Saved data entries
——
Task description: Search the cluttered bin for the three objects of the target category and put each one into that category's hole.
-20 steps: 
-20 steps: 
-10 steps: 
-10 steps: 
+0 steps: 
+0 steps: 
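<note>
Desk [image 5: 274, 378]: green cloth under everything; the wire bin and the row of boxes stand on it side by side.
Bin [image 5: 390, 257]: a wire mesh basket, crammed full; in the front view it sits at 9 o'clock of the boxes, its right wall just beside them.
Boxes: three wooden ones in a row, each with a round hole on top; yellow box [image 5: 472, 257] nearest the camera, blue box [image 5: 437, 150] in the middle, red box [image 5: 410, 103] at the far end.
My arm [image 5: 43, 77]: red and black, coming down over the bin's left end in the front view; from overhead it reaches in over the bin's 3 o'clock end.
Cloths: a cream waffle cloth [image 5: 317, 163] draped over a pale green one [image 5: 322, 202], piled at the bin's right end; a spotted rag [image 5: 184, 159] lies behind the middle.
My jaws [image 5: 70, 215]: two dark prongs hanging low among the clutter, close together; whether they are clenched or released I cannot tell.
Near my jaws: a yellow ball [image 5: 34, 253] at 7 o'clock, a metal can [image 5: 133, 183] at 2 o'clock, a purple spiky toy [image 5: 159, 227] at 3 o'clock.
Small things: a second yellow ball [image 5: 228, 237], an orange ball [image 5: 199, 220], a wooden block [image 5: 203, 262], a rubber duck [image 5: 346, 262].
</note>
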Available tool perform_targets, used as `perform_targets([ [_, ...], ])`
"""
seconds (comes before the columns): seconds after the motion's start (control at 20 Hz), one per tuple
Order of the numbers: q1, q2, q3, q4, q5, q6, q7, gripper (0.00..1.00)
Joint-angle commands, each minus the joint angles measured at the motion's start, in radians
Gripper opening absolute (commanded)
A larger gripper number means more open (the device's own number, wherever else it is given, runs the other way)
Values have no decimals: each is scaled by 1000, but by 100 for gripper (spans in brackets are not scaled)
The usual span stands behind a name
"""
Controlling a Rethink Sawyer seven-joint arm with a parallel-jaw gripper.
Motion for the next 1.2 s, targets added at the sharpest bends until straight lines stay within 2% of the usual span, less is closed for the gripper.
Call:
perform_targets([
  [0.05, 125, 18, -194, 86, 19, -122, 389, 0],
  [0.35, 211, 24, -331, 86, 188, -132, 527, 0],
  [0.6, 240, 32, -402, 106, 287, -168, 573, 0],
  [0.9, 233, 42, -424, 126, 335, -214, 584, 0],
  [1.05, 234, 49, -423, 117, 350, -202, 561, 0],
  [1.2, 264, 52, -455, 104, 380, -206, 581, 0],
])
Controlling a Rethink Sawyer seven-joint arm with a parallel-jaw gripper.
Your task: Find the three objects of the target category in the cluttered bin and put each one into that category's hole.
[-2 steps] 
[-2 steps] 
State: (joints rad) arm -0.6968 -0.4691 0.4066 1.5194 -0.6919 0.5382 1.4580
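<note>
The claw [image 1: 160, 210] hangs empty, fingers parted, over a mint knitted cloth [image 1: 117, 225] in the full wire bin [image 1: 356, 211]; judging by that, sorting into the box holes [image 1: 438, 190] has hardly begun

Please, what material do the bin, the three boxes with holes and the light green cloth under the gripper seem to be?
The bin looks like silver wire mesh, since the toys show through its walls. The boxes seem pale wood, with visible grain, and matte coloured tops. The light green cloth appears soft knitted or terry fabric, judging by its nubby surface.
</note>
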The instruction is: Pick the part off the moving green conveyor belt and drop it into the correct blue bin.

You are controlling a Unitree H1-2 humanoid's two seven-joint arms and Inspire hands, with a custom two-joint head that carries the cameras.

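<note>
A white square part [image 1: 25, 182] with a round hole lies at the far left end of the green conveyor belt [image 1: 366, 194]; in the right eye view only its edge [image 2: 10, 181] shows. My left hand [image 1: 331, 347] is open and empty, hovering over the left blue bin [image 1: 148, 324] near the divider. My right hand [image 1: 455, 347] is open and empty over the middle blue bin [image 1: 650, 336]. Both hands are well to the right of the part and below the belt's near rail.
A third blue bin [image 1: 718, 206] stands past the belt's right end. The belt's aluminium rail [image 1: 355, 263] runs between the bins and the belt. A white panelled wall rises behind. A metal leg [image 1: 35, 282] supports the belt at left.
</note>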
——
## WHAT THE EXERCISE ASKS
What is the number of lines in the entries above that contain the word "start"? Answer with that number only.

## ANSWER SPACE
2